Is there a way where one might conditionally define parts of the data block, such that a “test set” could be supplied to automatically generate predictions for the “test set” from a “training set”?
Granted I am fully aware that it’s probably better from a bayesian perspective to use all of your data to fit a model, but often the first question I get when presenting results is “did you validate this on a test set?”. So, out of curiosity I was wondering if it would be feasible to do allow my stan models to have an optional “test set”, but if I wanted to fit a model to all of my data I could use the same model without having to have two separate versions of whatever regression model I happen to be fitting.
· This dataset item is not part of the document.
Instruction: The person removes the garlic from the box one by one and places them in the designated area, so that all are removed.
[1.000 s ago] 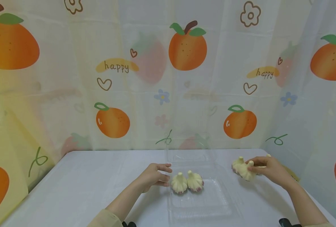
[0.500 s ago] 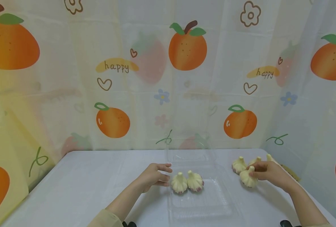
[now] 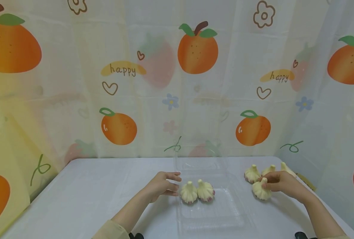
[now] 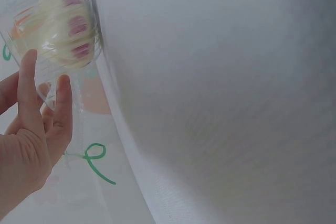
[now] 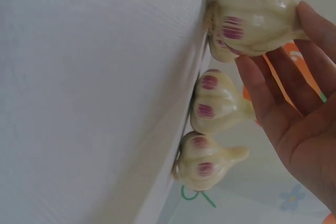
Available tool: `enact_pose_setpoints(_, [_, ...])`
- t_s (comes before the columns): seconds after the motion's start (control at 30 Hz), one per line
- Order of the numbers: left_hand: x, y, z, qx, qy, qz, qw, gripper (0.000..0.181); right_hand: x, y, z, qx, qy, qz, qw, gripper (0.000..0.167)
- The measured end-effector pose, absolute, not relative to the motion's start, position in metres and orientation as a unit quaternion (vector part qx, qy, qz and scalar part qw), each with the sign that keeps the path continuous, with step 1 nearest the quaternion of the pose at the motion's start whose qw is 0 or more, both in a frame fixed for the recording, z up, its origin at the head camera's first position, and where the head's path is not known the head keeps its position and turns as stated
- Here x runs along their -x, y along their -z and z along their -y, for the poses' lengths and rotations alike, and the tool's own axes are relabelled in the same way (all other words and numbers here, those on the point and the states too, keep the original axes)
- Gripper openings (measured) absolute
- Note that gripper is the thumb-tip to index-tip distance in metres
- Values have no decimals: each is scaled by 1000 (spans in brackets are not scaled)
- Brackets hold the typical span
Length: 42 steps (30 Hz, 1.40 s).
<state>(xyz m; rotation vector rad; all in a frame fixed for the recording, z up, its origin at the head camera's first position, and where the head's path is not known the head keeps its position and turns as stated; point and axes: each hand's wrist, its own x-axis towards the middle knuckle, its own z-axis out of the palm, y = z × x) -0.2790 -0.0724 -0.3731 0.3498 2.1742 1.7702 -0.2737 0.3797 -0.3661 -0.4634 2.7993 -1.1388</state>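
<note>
My right hand point(image 3: 284, 184) pinches a garlic bulb point(image 3: 261, 190) between thumb and fingers, low at the table's right side; whether its base touches the table I cannot tell. In the right wrist view the thumb is by the neck of this purple-streaked bulb point(image 5: 257, 14). Just behind it stand more bulbs, among them one garlic bulb point(image 3: 252, 174) at the left of the group. My left hand point(image 3: 162, 186), fingers extended, is at the left side of a clear plastic clamshell box point(image 3: 212, 224). Inside that box two garlic bulbs point(image 3: 197, 192) sit side by side.
The clamshell's transparent lid point(image 3: 199, 164) stands raised at the back. A yellowish-brown object point(image 3: 306, 182) lies partly hidden beyond my right wrist. A fruit-printed curtain point(image 3: 156, 83) hangs behind the white table point(image 3: 84, 199).
My right hand has drawn one garlic bulb a little toward me, away from the back group, exposing more of the bulbs behind. The left hand has stayed still.
</note>
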Motion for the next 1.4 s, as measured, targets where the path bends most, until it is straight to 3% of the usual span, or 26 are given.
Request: enact_pose_setpoints(1.4, [277, 372, 73, -127, -617, -761, 158, 43, 275, 367, -375, 155, 352, -922, 49, 42])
This code does not work, since the data block doesn’t seem to allow conditional statements, but I think it should demonstrate what I have in mind. Are there any workarounds or “hacks” that might make such a model feasible? :
data {
int N; //the number of observations
int P; //the number of columns in the model matrix
real y[N]; //the response
matrix[N,P] X; //the model matrix
int test_set; //switch to indicate whether a test set is provided
if (test_set)
int Ntest;
vector[Ntest] yTest;
matrix[Ntest,P] Xtest;
}
parameters {
real Intercept;
vector[P] beta; //the regression parameters
real<lower=0> sigma;
}
model{
Intercept ~ normal(0, 1);
beta ~ student_t(3, 0, 2);
sigma ~ student_t(3, 0, 10);
y ~ normal(Intercept + X*beta, sigma);
}
generated quantities{
vector[N] ySim;
for(i in 1:N){
ySim[i] = normal_rng(X[i] * beta + Intercept, sigma);
}
if (test_set)
vector[Ntest] yTest;
for(i in 1:Ntest){
yTest[i] = normal_rng(Xtest[i] * beta + Intercept, sigma);
}
}